MaplePrimes - answers and comments on Question, Solving a system of equations (complex variable)

Assumptions

epostma — Wed, 17 Jun 2009 17:35:56 Z

Hi Willie,

In general, Maple will assume that any variable you use can have a complex value. If one of them is real (as in your example) then you can specify this using the "assuming" facility. So you could use something like:

solve({f(U, V) = 0, Re(g(U, V)) = 0}) assuming V :: real;

If this does not give the desired answer, feel free to post again with more details about your system of equations.

Best,

Erik Postma
Maplesoft

To Erik Postma from Willie

Willie — Fri, 19 Jun 2009 19:21:00 Z

Dear Erik, I thank you very much for your assistance. Indeed, your help gave me some solution. But now I can not understand something again.

So, I need to solve the following system of two equations

Re(ikV+α(U))=0, iV+d α(U)/dU = 0, (1)

with V the real variable, U the imaginary variable, and the known functions

α(U)=U^2(a-(1-U^2)^2), d α(U)/dU=2U(a-(1-U^2)^2+2U^2(1-U^2)), (2)

where a is the constant.

For the system of equations (1)-(2), I write the following (very short) program on MAPLE:

> restart;

# WILLIES PROGRAM CODE No. 1

> Digits:=6;

# VARIABLES: U the imagimary variable, V the real variable

Initial data : a the constant

> a:=0.5;

> ####################################################

> # BEGINNING OF COMPUTATIONS #

> # COMPUTATIONS FOR alpha(U) #

> alph:= (U) -> U^2*(a-(1-U^2)^2);

> # Derivative of alph(U) with respect to U #

> dadU:= (U) -> 2*U*(a-(1-U^2)^2+2*U^2*(1.0-U^2));

> solve({ Re(I*U*V+alph(U))=0, -V+I*dadU(U)=0 }) assuming V :: real;

> solve({ Re(I*U*V+alph(U))=0, I*V+dadU(U)=0 }) assuming V :: real;

Could you please answer the following questions:

pre-last and last operators (of the above program code) describe, respectively, absolutely the same second equation from the system (1) written in a different manner, i.e.:

-V+I*dadU(U)=0 gives -V+id α(U)/dU = 0 , (3)

and

I*V+dadU(U)=0 gives iV+d α(U)/dU = 0. (4)

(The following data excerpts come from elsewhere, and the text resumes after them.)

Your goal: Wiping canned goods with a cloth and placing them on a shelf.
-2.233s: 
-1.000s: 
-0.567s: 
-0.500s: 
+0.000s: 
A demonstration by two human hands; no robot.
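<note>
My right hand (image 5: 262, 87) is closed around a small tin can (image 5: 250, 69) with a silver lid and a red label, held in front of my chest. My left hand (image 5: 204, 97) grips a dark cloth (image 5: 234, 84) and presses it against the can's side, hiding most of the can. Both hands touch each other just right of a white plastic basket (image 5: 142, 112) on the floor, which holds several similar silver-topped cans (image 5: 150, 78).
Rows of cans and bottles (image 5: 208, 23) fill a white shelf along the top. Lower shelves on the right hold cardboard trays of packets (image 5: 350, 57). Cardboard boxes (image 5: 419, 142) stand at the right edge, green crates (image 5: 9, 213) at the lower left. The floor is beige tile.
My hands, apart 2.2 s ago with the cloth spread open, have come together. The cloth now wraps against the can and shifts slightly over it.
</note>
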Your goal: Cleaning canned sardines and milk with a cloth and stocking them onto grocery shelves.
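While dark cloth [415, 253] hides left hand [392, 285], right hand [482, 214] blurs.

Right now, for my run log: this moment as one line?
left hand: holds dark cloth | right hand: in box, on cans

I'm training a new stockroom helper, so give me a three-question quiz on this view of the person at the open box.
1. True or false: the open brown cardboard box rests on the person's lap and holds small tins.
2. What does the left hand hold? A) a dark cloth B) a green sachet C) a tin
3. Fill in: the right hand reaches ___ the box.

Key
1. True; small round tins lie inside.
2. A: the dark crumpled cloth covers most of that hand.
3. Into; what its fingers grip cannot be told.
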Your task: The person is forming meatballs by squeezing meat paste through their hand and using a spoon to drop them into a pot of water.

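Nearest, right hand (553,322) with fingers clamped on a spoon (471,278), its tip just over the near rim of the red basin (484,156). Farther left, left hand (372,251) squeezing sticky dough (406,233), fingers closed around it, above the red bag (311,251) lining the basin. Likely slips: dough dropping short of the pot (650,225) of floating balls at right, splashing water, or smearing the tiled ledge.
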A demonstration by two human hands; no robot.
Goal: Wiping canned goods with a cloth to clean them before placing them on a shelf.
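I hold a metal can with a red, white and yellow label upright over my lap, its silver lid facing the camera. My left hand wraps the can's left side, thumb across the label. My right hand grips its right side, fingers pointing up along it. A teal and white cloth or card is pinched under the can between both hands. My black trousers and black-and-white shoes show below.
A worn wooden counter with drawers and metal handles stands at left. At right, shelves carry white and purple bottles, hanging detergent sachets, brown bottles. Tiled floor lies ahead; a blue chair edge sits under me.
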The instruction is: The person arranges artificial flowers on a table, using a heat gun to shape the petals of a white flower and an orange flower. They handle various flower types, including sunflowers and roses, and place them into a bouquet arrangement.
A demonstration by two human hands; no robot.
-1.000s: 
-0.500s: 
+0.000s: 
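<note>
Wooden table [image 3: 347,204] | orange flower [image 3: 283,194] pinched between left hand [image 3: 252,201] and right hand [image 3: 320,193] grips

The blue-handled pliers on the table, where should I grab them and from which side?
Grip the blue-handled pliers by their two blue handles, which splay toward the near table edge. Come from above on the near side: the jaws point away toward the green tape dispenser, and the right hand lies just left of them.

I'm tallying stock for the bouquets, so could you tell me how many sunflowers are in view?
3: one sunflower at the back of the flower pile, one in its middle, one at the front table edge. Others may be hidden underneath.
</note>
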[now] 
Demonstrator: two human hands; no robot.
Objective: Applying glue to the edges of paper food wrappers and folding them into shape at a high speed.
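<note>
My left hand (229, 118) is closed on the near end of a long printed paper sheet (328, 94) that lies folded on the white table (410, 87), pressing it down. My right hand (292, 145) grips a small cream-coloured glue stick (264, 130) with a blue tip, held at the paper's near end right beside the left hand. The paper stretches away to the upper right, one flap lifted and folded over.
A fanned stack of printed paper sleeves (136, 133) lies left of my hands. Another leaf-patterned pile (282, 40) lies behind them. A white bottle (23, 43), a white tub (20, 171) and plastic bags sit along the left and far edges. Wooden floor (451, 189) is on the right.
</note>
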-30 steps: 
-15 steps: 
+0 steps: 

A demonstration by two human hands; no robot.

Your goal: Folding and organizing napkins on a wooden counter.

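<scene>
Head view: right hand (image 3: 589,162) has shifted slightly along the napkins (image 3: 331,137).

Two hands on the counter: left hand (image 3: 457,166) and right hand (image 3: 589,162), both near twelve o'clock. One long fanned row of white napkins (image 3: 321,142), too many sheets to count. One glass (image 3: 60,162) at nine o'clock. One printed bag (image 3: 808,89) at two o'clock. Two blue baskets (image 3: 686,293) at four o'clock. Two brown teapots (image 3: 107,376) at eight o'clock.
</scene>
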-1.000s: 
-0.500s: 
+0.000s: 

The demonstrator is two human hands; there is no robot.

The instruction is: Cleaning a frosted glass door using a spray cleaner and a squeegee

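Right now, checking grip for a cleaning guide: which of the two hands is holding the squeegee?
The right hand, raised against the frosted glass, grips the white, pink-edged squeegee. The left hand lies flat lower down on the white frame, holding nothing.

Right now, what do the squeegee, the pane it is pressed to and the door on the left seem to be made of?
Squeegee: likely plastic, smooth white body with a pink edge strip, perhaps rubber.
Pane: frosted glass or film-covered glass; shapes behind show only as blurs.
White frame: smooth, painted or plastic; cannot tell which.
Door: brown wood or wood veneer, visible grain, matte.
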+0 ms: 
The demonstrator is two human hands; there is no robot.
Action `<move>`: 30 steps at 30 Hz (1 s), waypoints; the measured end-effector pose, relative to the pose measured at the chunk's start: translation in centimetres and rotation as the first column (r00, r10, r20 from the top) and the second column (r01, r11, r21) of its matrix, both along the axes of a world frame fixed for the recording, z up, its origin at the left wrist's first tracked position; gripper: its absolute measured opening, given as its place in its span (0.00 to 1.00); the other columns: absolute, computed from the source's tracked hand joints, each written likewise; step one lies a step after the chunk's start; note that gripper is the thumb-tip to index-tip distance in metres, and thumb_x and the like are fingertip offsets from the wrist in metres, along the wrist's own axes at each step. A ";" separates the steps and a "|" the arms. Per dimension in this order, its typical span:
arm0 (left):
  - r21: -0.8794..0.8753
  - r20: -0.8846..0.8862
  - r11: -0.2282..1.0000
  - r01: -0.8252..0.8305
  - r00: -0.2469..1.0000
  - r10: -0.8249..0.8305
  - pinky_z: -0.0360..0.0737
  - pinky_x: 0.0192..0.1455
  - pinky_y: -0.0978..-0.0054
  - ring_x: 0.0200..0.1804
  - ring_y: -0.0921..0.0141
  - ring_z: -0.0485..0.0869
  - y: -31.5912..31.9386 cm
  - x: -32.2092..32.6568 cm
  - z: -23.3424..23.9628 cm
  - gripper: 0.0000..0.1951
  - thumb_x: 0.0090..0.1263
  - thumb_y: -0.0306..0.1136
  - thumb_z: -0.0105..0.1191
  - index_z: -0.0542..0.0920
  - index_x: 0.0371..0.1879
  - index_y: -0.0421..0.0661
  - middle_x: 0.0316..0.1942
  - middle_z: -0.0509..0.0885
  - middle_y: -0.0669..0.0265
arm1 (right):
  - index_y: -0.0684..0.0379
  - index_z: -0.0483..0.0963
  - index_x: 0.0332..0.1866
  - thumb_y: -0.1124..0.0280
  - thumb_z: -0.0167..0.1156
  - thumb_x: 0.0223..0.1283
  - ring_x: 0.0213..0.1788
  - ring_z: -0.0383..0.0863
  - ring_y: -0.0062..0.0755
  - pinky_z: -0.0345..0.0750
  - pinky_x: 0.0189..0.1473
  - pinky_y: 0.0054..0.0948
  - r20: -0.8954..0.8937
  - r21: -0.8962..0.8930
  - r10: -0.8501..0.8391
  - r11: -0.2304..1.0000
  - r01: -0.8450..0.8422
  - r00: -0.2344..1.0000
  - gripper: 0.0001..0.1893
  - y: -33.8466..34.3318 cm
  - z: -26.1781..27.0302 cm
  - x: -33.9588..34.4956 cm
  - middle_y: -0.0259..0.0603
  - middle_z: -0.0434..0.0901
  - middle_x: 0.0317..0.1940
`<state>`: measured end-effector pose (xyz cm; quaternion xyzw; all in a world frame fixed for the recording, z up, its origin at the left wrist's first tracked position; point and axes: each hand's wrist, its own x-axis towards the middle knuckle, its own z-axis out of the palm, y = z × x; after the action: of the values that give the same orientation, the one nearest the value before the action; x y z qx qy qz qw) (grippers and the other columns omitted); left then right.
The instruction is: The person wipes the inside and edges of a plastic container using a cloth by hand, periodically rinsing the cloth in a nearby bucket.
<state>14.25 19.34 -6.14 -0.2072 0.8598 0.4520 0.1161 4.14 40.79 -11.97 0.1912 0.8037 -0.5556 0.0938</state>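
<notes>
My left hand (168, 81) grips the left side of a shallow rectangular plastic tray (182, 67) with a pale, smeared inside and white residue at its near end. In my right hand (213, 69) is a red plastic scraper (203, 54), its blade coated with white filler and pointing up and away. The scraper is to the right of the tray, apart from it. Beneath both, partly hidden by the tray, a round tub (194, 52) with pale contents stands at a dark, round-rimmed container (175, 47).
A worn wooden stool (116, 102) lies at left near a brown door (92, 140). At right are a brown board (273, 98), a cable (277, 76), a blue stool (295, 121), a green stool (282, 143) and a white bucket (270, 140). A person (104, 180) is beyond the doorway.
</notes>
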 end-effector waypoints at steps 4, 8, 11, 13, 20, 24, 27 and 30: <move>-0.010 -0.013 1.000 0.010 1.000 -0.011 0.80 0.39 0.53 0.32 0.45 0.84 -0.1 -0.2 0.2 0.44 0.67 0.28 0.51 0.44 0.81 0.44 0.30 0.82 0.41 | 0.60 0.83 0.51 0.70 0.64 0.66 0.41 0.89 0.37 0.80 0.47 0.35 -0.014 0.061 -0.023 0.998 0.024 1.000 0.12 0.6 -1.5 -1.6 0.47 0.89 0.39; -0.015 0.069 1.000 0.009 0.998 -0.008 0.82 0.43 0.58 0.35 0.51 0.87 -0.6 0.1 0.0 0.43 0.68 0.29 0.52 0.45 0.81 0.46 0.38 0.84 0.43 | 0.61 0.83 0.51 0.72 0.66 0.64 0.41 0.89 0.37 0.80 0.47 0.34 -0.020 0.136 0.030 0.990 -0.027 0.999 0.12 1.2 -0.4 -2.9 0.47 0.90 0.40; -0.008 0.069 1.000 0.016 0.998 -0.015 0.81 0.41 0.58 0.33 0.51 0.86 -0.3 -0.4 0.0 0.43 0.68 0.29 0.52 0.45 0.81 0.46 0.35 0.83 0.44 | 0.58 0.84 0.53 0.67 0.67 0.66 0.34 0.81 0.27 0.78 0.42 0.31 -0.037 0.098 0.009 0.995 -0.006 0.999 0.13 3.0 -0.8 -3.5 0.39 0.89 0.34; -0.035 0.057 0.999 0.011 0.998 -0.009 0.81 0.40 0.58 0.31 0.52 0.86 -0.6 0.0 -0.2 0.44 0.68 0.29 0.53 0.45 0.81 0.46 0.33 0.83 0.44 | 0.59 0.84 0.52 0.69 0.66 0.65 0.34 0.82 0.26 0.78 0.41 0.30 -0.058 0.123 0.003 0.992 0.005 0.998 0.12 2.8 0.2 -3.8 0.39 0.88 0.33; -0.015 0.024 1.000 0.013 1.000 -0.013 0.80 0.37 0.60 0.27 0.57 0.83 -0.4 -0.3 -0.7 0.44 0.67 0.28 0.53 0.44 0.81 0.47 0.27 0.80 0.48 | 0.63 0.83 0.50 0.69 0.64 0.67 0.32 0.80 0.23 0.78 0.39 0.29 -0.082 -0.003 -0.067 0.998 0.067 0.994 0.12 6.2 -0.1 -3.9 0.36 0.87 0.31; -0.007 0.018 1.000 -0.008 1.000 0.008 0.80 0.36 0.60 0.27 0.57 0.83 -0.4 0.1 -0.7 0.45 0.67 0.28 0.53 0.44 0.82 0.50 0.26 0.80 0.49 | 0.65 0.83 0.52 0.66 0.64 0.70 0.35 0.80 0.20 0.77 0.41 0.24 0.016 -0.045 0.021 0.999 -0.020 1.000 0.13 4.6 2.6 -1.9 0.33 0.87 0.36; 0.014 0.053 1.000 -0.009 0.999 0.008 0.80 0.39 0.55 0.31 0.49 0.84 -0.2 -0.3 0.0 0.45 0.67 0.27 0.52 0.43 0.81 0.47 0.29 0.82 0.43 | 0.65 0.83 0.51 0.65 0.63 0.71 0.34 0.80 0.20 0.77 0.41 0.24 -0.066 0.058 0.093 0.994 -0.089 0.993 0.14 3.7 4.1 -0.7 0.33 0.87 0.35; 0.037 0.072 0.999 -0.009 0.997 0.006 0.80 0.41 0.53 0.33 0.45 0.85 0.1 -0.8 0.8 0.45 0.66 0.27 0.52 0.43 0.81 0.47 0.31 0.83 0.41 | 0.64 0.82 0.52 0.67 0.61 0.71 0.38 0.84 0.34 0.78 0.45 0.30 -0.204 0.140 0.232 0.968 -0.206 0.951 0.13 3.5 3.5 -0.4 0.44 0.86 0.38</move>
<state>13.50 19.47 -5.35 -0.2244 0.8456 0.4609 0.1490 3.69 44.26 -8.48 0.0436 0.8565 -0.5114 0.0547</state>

Obviously, from the algebraic view point, Eqs. (3) and (4) are equivalent to the second equation from the system (1). But not for the MAPLE: I have got different roots in solution of this system of equations.

We define above V as the real variable but the obtained solution for V looks like imaginary ...
After finding values for V and U, I need to calculate the following value Kf=Im(iUV+ α(U))/V using the ontained values for V and U. How, one could do this using MAPLE?

Thanking in advance.

Best regards,

Willie

Hi Willie, Sorry for the

epostma — Thu, 02 Jul 2009 20:18:36 Z

Hi Willie,

Sorry for the delay in my reply. I only just saw your message.

It turns out that my initial advice was actually not the best. The situation where some of the variables represent real quantities and some are complex is actually not very common, and the way to solve this in Maple is not very straightforward (although it is quite possible).

The best approach is to split U, the complex variable, into UR + I * UI, where UR and UI are real numbers representing the real and imaginary parts of U. Then we can transform the problem into one that has only real variables, and solve that using the routines for real solving. This would work as follows; I'm including your problem definition as well:

> a := 0.5;

> alph := U -> U^2*(a-(1-U^2)^2);

> dadU := D(alph); # Let Maple do the work of determining the derivative! :)

> equations := {Re(I*U*V + alph(U)) = 0, -V+I*dadU(U)=0};

> equations := eval(equations, U = UR + I * UI); # Split U into real and imaginary parts

> equations := map(Re, eqns) union map(Im, eqns); # Equate real and imaginary parts of right- and lefthand sides

> equations := evalc(equations); # Simplify the equations assuming that all occurring *variables* are real (which they are, now)

> solutions := {RealDomain[solve](equations)}; # Use Maple's real domain solver explicitly. (Note there is a double root at the origin.)

> solutions := map2(s -> {U = eval(UR + I*UI, s), V = eval(V, s)}, solutions); # 'Reassemble' the complex value for U

> KfValues := map(s -> eval(Im(I*U*V + alph(U))/V, s), solutions);

You also asked three specific questions in your last email. I think the answer to the first two lies in this being an artifact of Maple's solve command not using the assumptions placed on variables in an optimal way, and not really having an automatic solution for the case where some variables are complex and others are real. I added the answer to the second one to the program listing above.

One more note. I saw that you chose to use floating point numbers in some places; one for a := 0.5 and one in the definition of dadU. That means that you get floating point answers. I already removed the one in dadU; if you replace the definition of a by a := 1/2, you will get exact answers. I wouldn't recommend it for this problem, though; the answers are very long (on the order of a page or so).

I hope this helps! I'll check here again in the next couple of days to see if you have any more questions.

Erik Postma
Maplesoft